● Source material
══════

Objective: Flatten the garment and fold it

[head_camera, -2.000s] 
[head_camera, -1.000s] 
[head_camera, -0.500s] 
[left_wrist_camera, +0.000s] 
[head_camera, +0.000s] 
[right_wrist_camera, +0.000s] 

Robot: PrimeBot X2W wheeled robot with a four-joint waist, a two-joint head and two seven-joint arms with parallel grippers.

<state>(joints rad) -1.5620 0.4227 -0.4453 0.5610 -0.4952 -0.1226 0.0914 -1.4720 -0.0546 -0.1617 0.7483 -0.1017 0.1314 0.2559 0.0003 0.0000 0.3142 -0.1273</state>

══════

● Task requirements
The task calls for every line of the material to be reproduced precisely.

● Result of this exercise
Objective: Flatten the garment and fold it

[head_camera, -2.000s] 
[head_camera, -1.000s] 
[head_camera, -0.500s] 
[left_wrist_camera, +0.000s] 
[head_camera, +0.000s] 
[right_wrist_camera, +0.000s] 

Robot: PrimeBot X2W wheeled robot with a four-joint waist, a two-joint head and two seven-joint arms with parallel grippers.

<state>(joints rad) -1.5620 0.4227 -0.4453 0.5610 -0.4952 -0.1226 0.0914 -1.4720 -0.0546 -0.1617 0.7483 -0.1017 0.1314 0.2559 0.0003 0.0000 0.3142 -0.1273</state>

The response has been given in full.